The 2.5 to 4 hour trek to the summit is usually started in Watumeze village (1,100m) which is just 15 to 20 minutes by car from the nearby town of Bajawa. It is a good idea to start this hike early in the morning (leave Bajawa at 5 am, start hiking at around 5:30 to 6 am) because there is no shade on the hike, and sunny weather can make it very hot as you climb the eastern slope. This is one of the few mountains in Flores where you might actually meet other hikers (apart from Kelimutu of course!) The trail leads past several bamboo houses before ascending up what looks to be grassy hillside but is covered in small rocks making walking a little less easy than you might expect. The grass continues way up the mountainside, getting rougher as you get higher up. You enter a patch of trees at around 1,810 m, but above them the more serious climbing up the side of the rocky cone properly begins. There are some deep ravines either side of the trail but route-finding is straightforward and the climb is not dangerous – at least on the way up.
In about 2 to 3 hours you should have reached the rim of the crater (2,115m) to be rewarded with extensive views. To reach the summit you can follow the edge of the crater in either direction so you might as well do the loop for the full 360 degree view into the crater. In 20 to 30 minutes you should have reached the highest point, marked with three metal crosses.

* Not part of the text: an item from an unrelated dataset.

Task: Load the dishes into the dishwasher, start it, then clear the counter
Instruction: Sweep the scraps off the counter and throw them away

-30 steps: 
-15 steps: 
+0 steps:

On the way back down take care to find the same route you came up on because the deep ravines mean that heading down the wrong way requires a long re-ascent to join the correct path – the trail at this point is not so clear so it is quite easy to make this mistake in bad weather! Take care on the descent and take it slowly because it is very easy to slip on the scree and you can easily slip and end up with a few cuts or grazes – this is why gloves are a very good idea. For the most part the descent is slow going but there is one area (approximately 1,880m down to 1,810m) where you can save time by sliding down deep volcanic scree just to the left of the trail. Remember to join the path at 1,810m however and be careful not to send bigger rocks hurtling down towards your companion hikers! Walking poles would be useful for the descent.